▶ STUDY MATERIAL

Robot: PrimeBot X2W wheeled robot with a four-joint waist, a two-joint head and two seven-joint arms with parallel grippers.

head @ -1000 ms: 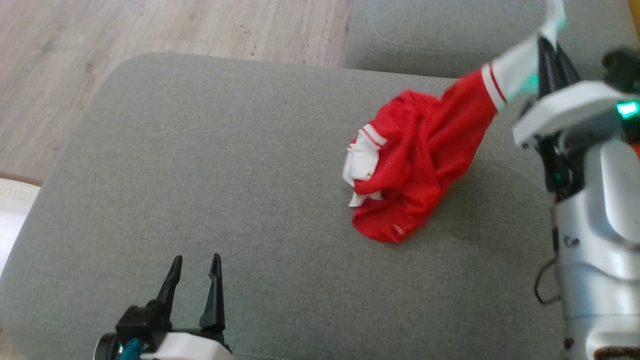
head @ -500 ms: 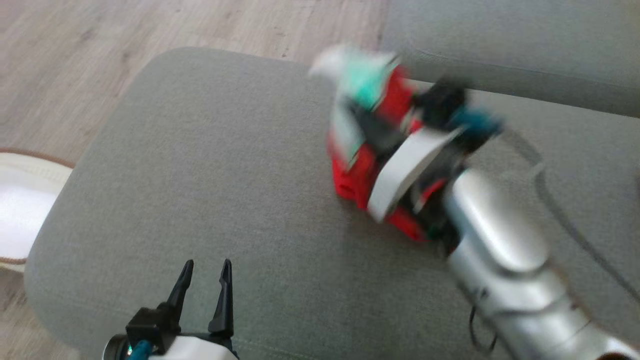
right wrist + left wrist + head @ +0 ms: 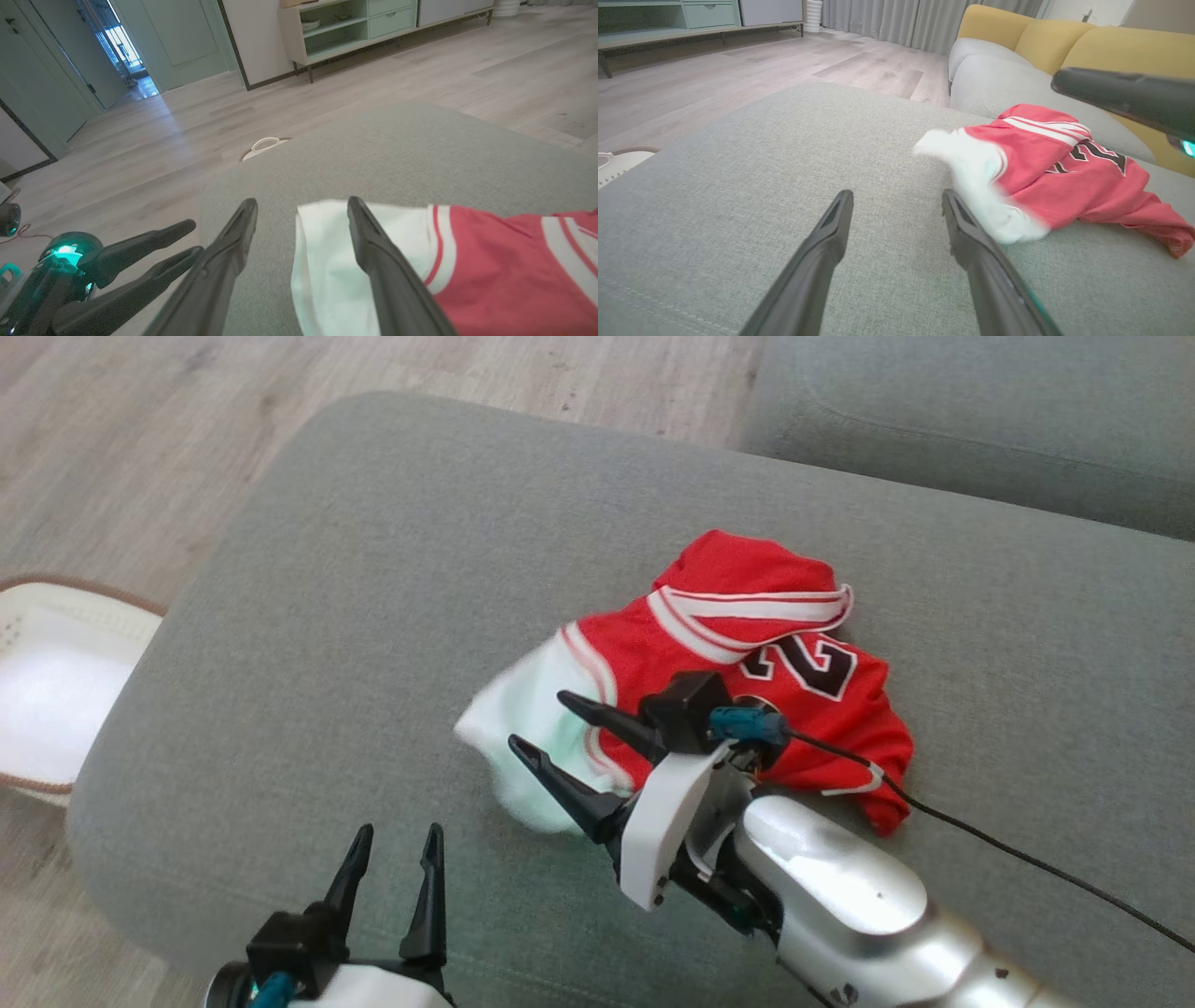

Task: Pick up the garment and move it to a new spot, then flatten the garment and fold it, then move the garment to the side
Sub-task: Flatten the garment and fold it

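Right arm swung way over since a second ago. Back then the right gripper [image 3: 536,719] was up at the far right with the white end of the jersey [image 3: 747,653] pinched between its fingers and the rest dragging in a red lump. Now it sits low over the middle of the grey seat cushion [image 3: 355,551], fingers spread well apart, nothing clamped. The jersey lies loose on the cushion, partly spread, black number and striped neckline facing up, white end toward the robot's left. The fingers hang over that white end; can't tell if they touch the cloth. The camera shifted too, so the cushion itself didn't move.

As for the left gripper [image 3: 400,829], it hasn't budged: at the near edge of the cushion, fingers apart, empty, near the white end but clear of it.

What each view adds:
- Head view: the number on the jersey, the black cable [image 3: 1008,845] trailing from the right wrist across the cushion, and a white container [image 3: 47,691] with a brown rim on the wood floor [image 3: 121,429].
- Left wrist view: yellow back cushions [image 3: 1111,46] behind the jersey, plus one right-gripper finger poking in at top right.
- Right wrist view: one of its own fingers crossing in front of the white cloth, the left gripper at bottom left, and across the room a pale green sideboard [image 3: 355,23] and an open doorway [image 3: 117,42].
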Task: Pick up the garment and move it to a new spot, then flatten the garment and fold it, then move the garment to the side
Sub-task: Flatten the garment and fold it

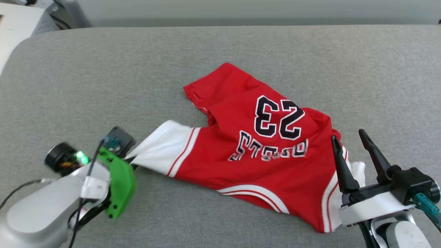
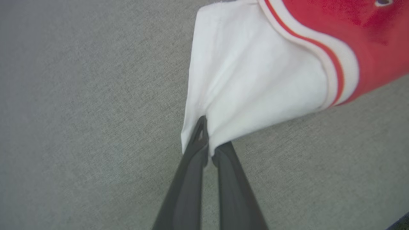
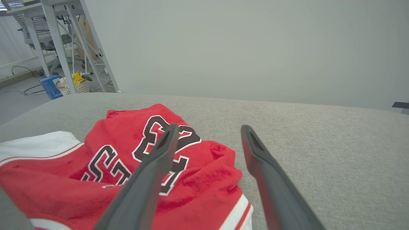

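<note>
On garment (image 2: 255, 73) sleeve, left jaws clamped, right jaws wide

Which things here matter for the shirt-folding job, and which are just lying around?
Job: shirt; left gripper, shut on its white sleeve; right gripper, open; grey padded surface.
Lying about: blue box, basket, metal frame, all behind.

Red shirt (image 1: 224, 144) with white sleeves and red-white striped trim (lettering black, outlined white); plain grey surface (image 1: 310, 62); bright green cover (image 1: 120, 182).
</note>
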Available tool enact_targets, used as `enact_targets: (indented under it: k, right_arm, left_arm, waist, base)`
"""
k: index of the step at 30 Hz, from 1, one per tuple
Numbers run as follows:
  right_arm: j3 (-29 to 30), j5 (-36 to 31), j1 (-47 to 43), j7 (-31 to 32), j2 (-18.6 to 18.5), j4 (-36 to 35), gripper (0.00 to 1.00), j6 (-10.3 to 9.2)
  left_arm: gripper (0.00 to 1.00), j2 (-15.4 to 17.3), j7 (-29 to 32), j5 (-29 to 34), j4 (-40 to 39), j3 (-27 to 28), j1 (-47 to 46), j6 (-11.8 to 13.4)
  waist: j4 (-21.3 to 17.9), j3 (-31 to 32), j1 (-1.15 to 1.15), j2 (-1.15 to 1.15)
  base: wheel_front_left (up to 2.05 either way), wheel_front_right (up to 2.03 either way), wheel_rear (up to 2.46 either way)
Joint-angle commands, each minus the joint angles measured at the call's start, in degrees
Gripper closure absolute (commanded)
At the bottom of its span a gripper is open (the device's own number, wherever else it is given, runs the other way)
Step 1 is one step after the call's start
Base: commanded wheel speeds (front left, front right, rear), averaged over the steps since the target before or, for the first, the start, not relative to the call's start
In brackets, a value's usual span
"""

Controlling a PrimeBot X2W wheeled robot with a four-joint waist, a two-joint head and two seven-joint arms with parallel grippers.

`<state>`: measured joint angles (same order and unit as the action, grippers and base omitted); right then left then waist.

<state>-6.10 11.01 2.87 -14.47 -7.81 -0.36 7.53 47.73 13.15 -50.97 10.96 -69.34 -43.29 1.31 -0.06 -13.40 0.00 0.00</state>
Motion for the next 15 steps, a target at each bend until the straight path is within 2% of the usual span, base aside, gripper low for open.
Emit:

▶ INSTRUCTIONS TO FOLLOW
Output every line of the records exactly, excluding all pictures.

▶ THE COMPLETED TASK
Robot: PrimeBot X2W wheeled robot with a four-joint waist, a two-joint head and two seven-joint arms with parallel grippers.

head @ -1000 ms: 
head @ -500 ms: 
right wrist + left wrist + head @ +0 ms: 

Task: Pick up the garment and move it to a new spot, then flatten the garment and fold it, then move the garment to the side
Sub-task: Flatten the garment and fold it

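Right arm swung way over since a second ago. Back then the right gripper [image 3: 536,719] was up at the far right with the white end of the jersey [image 3: 747,653] pinched between its fingers and the rest dragging in a red lump. Now it sits low over the middle of the grey seat cushion [image 3: 355,551], fingers spread well apart, nothing clamped. The jersey lies loose on the cushion, partly spread, black number and striped neckline facing up, white end toward the robot's left. The fingers hang over that white end; can't tell if they touch the cloth. The camera shifted too, so the cushion itself didn't move.

As for the left gripper [image 3: 400,829], it hasn't budged: at the near edge of the cushion, fingers apart, empty, near the white end but clear of it.

What each view adds:
- Head view: the number on the jersey, the black cable [image 3: 1008,845] trailing from the right wrist across the cushion, and a white container [image 3: 47,691] with a brown rim on the wood floor [image 3: 121,429].
- Left wrist view: yellow back cushions [image 3: 1111,46] behind the jersey, plus one right-gripper finger poking in at top right.
- Right wrist view: one of its own fingers crossing in front of the white cloth, the left gripper at bottom left, and across the room a pale green sideboard [image 3: 355,23] and an open doorway [image 3: 117,42].
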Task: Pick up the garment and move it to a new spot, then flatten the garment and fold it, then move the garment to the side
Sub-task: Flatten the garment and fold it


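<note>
On garment (image 2: 255, 73) sleeve, left jaws clamped, right jaws wide

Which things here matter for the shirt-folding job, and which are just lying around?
Job: shirt; left gripper, shut on its white sleeve; right gripper, open; grey padded surface.
Lying about: blue box, basket, metal frame, all behind.

Red shirt (image 1: 224, 144) with white sleeves and red-white striped trim (lettering black, outlined white); plain grey surface (image 1: 310, 62); bright green cover (image 1: 120, 182).
</note>
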Available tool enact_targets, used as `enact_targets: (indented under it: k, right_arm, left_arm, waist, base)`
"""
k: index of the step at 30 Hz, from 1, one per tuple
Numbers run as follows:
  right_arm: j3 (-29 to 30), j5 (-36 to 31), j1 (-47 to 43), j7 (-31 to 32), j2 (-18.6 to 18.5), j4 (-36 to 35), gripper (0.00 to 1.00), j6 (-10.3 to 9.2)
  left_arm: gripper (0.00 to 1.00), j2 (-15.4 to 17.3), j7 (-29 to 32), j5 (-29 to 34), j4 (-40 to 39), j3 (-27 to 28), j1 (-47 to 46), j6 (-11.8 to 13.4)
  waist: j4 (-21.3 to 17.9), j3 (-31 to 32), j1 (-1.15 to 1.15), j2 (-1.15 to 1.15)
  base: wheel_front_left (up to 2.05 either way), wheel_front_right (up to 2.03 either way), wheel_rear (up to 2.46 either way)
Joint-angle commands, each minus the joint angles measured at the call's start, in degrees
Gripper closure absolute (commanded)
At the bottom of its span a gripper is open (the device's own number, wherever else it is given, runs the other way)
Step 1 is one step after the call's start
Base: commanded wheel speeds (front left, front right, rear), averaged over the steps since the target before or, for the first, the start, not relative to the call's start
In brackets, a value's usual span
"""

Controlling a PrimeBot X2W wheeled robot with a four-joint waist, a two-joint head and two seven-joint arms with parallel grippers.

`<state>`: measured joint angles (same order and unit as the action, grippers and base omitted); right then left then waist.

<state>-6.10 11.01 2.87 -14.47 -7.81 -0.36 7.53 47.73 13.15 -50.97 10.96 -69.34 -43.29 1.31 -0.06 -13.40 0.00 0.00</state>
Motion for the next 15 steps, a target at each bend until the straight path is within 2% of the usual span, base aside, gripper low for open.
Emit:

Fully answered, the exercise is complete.